Lecture 10 (2017-12-20)
Hands on Applicative
> import Data.Char
> import Control.Applicative
We wrote up a straightforward instance for `Maybe` and a more
interesting instance for `Either e`:
```Haskell
instance Applicative (Either e) where
pure x = Right x -- because Left x would be ill typed!
(Right f) <*> (Right v) = Right $ f v
err@(Left e) <*> _ = err
_ <*> err@(Left e) = err
```
Then we went over the `Applicative` definitions for lists.
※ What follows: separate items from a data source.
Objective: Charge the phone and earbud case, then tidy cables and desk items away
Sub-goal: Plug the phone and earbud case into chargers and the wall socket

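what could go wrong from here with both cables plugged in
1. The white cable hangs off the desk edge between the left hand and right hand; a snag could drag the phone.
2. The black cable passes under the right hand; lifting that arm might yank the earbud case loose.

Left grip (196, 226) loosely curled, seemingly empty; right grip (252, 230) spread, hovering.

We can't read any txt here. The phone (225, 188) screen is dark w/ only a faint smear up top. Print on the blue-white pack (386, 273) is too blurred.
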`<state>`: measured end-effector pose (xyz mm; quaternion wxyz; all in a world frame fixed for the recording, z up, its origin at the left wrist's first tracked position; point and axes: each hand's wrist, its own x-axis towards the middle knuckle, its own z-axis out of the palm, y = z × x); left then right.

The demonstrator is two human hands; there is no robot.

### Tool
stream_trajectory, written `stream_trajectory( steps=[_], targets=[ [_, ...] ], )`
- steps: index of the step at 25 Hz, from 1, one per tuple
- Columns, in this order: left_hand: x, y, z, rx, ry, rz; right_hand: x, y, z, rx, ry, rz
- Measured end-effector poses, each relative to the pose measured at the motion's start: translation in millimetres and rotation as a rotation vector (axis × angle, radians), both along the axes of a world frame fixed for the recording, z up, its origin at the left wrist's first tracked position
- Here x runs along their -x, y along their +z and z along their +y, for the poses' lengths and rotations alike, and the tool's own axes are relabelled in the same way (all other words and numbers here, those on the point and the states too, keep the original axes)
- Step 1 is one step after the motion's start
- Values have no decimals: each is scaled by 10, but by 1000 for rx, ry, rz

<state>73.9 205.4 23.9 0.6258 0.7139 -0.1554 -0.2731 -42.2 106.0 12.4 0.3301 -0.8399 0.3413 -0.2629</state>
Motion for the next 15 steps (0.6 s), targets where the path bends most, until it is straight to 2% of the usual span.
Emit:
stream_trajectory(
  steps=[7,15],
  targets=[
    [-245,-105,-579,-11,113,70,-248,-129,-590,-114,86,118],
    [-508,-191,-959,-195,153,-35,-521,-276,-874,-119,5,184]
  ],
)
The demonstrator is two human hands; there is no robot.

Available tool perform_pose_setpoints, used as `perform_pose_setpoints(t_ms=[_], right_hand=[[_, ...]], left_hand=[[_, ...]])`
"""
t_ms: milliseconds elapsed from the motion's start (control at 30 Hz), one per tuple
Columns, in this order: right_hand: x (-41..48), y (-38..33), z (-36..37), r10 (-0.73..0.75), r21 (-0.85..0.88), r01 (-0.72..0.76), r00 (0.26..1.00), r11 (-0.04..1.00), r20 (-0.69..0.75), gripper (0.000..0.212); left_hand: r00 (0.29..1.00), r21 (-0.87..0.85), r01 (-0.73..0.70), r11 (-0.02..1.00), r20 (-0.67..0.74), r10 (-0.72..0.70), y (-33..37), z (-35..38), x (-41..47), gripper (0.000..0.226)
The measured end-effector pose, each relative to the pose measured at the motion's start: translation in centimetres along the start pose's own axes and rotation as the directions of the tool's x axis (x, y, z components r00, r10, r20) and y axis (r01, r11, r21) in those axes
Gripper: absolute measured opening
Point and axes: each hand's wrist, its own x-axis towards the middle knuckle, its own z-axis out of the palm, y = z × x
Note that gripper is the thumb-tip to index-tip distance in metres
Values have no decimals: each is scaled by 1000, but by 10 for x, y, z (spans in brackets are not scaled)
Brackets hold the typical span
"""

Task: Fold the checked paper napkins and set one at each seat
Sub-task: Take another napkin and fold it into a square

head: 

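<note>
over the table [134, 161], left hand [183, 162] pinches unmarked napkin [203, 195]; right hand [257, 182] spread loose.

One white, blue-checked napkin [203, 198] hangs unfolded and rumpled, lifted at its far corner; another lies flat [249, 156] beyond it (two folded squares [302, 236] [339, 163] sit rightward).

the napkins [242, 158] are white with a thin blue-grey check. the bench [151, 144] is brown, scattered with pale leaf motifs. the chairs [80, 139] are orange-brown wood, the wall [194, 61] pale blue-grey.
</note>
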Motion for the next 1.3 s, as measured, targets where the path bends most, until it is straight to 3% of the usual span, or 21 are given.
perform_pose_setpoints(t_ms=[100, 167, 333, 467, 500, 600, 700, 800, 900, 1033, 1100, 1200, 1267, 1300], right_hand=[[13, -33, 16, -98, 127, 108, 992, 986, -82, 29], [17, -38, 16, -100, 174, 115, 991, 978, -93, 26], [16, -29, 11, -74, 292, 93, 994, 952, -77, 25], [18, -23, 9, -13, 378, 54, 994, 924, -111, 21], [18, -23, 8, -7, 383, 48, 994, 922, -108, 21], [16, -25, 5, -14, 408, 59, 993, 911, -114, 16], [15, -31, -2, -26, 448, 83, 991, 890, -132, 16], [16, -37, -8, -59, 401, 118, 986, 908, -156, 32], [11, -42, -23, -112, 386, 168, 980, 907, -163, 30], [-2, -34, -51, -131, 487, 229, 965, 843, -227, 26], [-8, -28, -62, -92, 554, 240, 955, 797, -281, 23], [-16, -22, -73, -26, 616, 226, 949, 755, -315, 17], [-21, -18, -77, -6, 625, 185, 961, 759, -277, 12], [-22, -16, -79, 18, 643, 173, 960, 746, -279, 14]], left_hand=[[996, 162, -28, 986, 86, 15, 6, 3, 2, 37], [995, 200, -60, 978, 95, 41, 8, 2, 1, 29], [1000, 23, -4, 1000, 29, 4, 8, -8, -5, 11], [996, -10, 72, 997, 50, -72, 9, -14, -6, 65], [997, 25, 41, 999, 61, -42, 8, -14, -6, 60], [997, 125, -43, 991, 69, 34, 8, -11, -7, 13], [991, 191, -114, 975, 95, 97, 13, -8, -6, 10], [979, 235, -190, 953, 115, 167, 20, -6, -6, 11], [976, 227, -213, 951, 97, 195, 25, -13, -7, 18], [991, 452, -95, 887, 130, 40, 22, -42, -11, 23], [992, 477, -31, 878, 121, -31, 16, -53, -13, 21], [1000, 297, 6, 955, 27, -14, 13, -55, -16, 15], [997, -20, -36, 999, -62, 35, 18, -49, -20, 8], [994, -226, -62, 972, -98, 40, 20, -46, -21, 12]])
There were two possibilities: cartesian product...
```Haskell
instance Applicative [] where
pure x = [x]
[] <*> _ = []
_ <*> [] = []
(f:fs) <*> xs = map f xs ++ fs <*> xs
```
...and zipping:
```
newtype ZipList a = ZipList { getZipList :: [a] }
deriving (Eq, Show, Functor)
instance Applicative ZipList where
pure = ZipList . repeat
ZipList fs <*> ZipList xs = ZipList (zipWith ($) fs xs)
```
### Obey the laws

Like `Functor`, the `Applicative` type class is governed by laws.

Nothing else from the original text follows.